• [YOUR OBJECTIVE] Give back exactly the lines of the data below, starting with the line that has "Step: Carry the" and going on through the line that has "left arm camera".
━━━━━━━━━━━━━━━━━━━━━━━━━━━━━━
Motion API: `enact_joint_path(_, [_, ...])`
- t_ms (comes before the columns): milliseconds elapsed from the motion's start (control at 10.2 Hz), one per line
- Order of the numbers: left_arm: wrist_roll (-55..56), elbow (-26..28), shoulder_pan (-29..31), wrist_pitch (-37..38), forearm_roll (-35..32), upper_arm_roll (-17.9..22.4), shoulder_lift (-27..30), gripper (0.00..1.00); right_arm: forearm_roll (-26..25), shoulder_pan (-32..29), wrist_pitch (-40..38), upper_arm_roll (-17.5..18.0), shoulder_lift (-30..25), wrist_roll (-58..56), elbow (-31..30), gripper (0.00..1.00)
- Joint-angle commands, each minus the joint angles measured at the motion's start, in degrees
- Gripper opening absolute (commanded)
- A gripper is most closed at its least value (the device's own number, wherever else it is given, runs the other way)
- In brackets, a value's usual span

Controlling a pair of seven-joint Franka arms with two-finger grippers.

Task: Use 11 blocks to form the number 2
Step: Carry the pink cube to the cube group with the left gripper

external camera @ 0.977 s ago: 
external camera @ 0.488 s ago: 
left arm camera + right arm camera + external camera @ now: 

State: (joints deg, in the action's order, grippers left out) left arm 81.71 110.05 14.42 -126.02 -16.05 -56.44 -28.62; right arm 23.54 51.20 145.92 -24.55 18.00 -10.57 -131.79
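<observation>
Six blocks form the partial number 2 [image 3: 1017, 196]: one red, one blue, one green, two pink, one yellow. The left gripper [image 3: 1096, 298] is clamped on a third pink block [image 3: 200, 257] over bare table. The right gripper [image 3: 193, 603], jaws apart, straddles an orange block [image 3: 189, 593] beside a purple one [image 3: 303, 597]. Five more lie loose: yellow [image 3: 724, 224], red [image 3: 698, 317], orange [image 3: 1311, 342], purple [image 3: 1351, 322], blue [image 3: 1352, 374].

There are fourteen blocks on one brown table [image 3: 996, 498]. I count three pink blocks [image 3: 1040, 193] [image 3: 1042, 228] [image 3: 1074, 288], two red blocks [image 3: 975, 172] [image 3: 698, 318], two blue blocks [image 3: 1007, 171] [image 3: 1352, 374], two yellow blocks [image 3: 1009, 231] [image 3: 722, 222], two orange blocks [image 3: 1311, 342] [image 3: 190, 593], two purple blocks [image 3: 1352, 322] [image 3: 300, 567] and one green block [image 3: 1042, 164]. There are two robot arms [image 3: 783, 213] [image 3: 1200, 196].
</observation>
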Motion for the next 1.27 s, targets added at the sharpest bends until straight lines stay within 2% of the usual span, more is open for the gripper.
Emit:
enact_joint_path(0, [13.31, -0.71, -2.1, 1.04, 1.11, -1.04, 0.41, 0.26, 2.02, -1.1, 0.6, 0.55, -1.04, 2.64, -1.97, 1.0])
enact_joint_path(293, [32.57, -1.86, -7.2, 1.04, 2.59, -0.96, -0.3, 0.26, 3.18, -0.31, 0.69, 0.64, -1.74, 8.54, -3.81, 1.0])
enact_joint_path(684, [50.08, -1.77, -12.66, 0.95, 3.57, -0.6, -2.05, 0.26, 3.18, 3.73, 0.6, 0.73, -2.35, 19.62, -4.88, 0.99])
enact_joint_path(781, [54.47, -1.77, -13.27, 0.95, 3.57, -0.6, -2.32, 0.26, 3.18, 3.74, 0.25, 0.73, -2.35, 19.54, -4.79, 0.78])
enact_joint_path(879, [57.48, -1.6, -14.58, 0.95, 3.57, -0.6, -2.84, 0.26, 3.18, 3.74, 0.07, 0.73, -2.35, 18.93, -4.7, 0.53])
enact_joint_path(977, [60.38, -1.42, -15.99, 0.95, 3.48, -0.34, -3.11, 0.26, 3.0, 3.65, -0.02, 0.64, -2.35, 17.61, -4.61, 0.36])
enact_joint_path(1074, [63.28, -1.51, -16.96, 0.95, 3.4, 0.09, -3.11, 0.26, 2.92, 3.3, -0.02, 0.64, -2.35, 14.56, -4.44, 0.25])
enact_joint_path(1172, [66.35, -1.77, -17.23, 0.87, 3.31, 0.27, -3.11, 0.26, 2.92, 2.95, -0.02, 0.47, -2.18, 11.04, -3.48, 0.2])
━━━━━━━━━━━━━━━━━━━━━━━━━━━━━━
• [RESULT OF THE EXERCISE]
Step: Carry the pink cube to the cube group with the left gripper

external camera @ 0.977 s ago: 
external camera @ 0.488 s ago: 
left arm camera + right arm camera + external camera @ now: 

No more output is expected.